School of Biology, University of Nottingham, University Park, Nottingham, UK.
Food Chem Toxicol. 2010 Jun;48(6):1439-47. doi: 10.1016/j.fct.2010.04.005. Epub 2010 Apr 11.
There have been several studies on the maternal administration of 2,3,7,8-tetrachlorodibenzo-p-dioxin (TCDD) and effects in the reproductive tract of male offspring, subsequent to risk assessments undertaken in 2001. This review compares the methodology and results to examine key methodological features, and consistency in reported outcomes.
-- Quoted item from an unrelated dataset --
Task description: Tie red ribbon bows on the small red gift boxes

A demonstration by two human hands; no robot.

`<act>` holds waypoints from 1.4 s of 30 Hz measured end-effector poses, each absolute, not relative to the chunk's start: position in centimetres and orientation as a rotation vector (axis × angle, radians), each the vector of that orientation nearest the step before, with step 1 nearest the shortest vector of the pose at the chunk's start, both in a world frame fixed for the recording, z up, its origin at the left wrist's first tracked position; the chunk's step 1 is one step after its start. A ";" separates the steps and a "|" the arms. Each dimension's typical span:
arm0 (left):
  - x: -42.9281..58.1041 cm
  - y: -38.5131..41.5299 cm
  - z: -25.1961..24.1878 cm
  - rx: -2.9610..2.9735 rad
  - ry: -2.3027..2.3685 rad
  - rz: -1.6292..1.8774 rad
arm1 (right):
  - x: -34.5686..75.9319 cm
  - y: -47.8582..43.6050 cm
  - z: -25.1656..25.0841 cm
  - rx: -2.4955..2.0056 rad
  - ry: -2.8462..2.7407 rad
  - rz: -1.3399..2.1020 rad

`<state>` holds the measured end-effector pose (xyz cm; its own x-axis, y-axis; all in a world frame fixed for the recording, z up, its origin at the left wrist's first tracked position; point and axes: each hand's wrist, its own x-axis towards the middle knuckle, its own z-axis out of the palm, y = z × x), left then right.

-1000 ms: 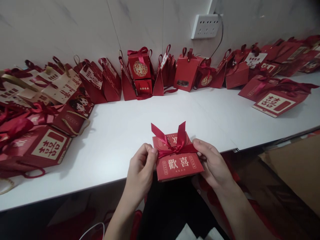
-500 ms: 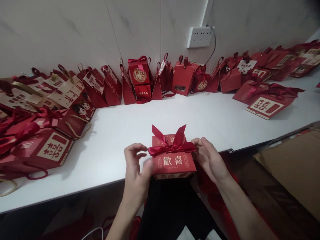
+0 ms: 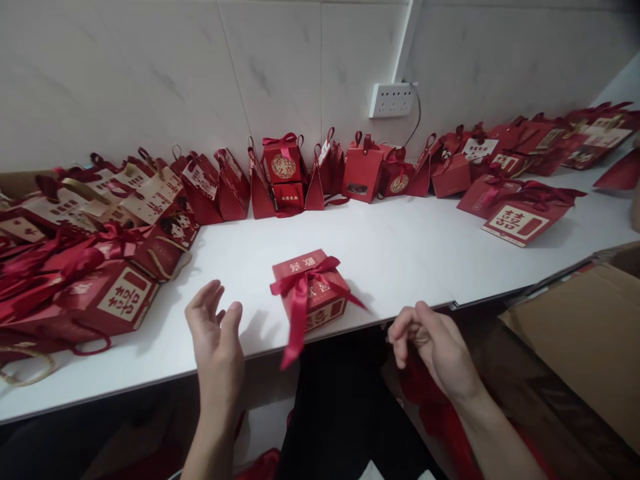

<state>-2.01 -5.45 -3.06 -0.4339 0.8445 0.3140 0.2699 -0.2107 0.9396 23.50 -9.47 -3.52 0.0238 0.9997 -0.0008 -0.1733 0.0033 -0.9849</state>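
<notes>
A small red gift box with gold characters and a red ribbon bow lies tilted on the white counter near its front edge, one ribbon tail hanging over the edge. My left hand is open to the left of the box, fingers up and apart, holding nothing. My right hand hovers below the counter edge to the right of the box, fingers loosely curled, with nothing visible in it. Neither hand touches the box.
Several red gift bags and boxes line the tiled wall at the back, with a pile of them at the left and more at the right. A wall socket sits above. A cardboard box stands at lower right.
Both hands have let go of the red box; it now lies tilted on the counter, slightly left of where it was held. The hands have drawn back and apart.
</notes>
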 end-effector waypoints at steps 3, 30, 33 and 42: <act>-1.1 -6.0 -2.7 1.374 1.573 1.562 | 23.8 -8.3 -3.5 -1.160 -1.036 1.057; -0.7 -7.8 -3.9 1.436 1.615 1.385 | 19.8 -3.7 -6.0 -1.084 -1.660 0.854; -0.4 -9.1 -3.0 1.294 1.669 1.471 | 19.8 -4.7 -6.1 -1.135 -1.653 0.632; 4.8 -10.2 -1.5 1.072 1.219 0.920 | 19.4 -7.2 -5.7 -1.208 -1.680 0.308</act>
Maternal dosing at >0.8 microg TCDD/kg causes lethality and weight loss, and it is difficult to distinguish between direct and indirect effects of TCDD at these dose levels. Statistically significant effects of maternal doses of <1 microg TCDD/kg (i.e. the dose levels relevant for risk assessment) on prostate weight or epididymal sperm counts in offspring were reported in the minority of studies. The pharmacokinetics of TCDD differs considerably between acute and chronic dosing, and with dose level of TCDD. On the basis of body burden, TCDD had different potency at inducing adverse effects in the only comparison study between acute and chronic dosing. Understanding of the pharmacokinetics of TCDD and relationship to adverse effects in offspring is required. These analyses identify key features of TCDD developmental toxicity in male offspring, and identify data needs for future risk assessment.
已有多项研究探讨了母体给予 2,3,7,8-四氯二苯并对二恶英(TCDD)对雄性后代生殖系统的影响,这是在 2001 年进行风险评估之后进行的。本综述比较了这些研究的方法和结果,以检查关键的方法学特征和报告结果的一致性。母体给予 >0.8μg TCDD/kg 的剂量会导致致死和体重减轻,并且很难在这些剂量水平上区分 TCDD 的直接和间接影响。少数研究报告了母体给予 <1μg TCDD/kg(即风险评估相关的剂量水平)的剂量对后代前列腺重量或附睾精子计数有统计学意义的影响。TCDD 的药代动力学在急性和慢性给药以及 TCDD 的剂量水平之间有很大差异。基于体内负荷,TCDD 在唯一一项急性和慢性给药比较研究中对诱导不良影响的效力不同。需要了解 TCDD 的药代动力学及其与后代不良影响的关系。这些分析确定了 TCDD 对雄性后代发育毒性的关键特征,并确定了未来风险评估的数据需求。